**Task to complete**.
Only the lines from the top of the data through the line with "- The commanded" should be repeated, each exactly as written.

**Information supplied**.
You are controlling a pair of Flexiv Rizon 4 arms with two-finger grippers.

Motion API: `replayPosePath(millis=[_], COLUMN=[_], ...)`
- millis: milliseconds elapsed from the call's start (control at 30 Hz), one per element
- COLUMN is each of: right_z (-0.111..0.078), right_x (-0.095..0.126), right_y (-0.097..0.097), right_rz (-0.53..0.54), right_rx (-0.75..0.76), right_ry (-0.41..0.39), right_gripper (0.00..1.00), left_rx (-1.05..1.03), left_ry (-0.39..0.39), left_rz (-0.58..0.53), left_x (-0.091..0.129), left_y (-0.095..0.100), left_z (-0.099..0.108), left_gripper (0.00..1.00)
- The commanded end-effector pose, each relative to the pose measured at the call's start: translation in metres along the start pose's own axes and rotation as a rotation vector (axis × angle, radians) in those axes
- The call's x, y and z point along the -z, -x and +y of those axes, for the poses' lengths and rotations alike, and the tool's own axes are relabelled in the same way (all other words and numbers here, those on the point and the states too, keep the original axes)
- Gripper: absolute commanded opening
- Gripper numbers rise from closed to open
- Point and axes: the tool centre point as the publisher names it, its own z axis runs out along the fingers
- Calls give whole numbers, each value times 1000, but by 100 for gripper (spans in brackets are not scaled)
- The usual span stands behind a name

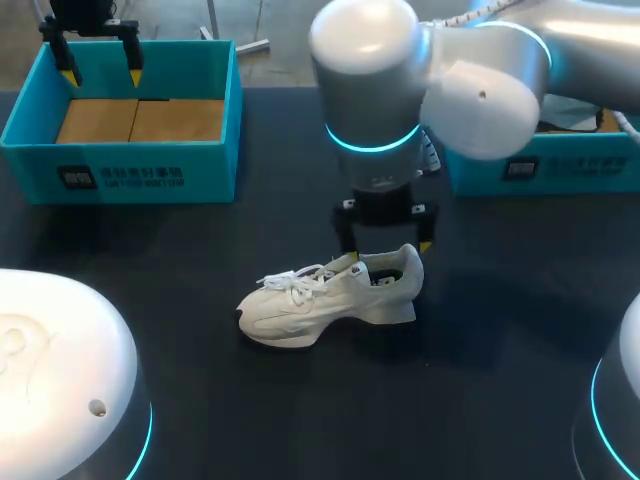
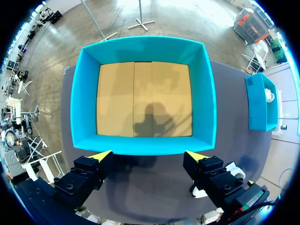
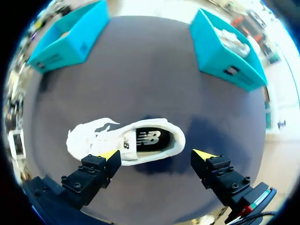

**Finished task**.
You are controlling a pair of Flexiv Rizon 4 arms with two-finger grippers.

Motion API: `replayPosePath(millis=[_], COLUMN=[_], ...)`
- millis: milliseconds elapsed from the call's start (control at 30 Hz), one per element
- COLUMN is each of: right_z (-0.111..0.078), right_x (-0.095..0.126), right_y (-0.097..0.097), right_rz (-0.53..0.54), right_rx (-0.75..0.76), right_ry (-0.41..0.39), right_gripper (0.00..1.00), left_rx (-1.05..1.03), left_ry (-0.39..0.39), left_rz (-0.58..0.53), left_x (-0.091..0.129), left_y (-0.095..0.100), left_z (-0.099..0.108), left_gripper (0.00..1.00)
- The commanded end-effector pose, each relative to the pose measured at the call's start: translation in metres along the start pose's own axes and rotation as a rotation vector (axis × angle, radians) in those axes

That completes the answer.